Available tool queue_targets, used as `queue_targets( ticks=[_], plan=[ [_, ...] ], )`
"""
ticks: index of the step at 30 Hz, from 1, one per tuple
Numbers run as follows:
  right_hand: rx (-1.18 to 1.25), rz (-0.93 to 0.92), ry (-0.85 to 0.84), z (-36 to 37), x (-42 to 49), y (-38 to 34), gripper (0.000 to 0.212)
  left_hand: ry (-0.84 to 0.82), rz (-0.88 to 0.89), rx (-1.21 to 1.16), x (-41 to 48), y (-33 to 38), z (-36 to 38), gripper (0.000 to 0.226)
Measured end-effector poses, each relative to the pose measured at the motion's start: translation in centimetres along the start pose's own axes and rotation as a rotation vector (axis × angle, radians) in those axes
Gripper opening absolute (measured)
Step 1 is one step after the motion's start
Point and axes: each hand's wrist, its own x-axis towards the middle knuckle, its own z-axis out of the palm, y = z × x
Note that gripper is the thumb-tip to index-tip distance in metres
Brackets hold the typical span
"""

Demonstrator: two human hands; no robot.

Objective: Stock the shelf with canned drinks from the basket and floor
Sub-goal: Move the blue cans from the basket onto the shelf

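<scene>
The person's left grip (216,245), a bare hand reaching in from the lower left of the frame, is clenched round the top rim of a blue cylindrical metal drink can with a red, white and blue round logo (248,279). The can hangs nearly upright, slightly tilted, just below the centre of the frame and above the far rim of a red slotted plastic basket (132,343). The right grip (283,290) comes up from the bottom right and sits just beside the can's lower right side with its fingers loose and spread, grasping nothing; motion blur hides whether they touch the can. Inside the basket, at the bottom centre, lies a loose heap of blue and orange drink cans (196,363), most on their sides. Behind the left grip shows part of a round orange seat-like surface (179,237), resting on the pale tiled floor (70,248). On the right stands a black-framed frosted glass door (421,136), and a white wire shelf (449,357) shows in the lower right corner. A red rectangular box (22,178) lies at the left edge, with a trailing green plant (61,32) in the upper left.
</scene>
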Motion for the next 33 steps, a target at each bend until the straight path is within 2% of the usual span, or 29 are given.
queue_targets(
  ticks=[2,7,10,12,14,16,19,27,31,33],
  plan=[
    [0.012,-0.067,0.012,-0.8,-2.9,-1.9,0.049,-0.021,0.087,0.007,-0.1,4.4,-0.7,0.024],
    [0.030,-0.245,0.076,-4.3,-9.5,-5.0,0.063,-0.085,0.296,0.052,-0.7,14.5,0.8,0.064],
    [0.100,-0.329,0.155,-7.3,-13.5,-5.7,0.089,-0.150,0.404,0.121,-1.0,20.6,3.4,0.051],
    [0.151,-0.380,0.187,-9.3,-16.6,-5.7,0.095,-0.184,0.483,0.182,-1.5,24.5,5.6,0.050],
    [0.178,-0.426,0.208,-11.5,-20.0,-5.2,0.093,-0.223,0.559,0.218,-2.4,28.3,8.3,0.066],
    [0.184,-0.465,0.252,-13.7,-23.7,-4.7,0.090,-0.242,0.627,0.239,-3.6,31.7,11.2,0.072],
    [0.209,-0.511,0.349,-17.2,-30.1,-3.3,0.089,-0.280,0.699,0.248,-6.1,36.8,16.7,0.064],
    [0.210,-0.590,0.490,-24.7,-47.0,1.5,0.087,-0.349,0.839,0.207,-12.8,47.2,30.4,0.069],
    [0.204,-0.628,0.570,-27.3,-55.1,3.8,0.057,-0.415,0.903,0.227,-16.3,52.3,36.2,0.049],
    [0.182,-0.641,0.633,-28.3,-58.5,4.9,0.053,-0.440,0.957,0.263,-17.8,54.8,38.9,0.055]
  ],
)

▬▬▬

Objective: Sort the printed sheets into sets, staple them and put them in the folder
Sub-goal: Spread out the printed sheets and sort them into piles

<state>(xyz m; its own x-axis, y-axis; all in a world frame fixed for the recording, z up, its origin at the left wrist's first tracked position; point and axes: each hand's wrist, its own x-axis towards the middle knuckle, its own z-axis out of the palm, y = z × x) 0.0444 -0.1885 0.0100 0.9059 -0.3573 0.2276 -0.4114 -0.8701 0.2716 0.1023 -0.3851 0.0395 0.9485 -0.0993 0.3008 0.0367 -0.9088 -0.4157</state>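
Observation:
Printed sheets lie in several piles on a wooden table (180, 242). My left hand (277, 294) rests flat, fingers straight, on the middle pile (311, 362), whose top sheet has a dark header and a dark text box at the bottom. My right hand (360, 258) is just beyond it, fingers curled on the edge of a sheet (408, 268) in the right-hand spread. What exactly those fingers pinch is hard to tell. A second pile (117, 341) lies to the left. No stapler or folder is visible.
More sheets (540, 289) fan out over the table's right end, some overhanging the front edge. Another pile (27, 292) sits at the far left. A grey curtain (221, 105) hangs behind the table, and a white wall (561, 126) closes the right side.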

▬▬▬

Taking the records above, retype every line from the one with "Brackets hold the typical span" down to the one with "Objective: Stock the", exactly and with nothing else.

Brackets hold the typical span
"""

Demonstrator: two human hands; no robot.

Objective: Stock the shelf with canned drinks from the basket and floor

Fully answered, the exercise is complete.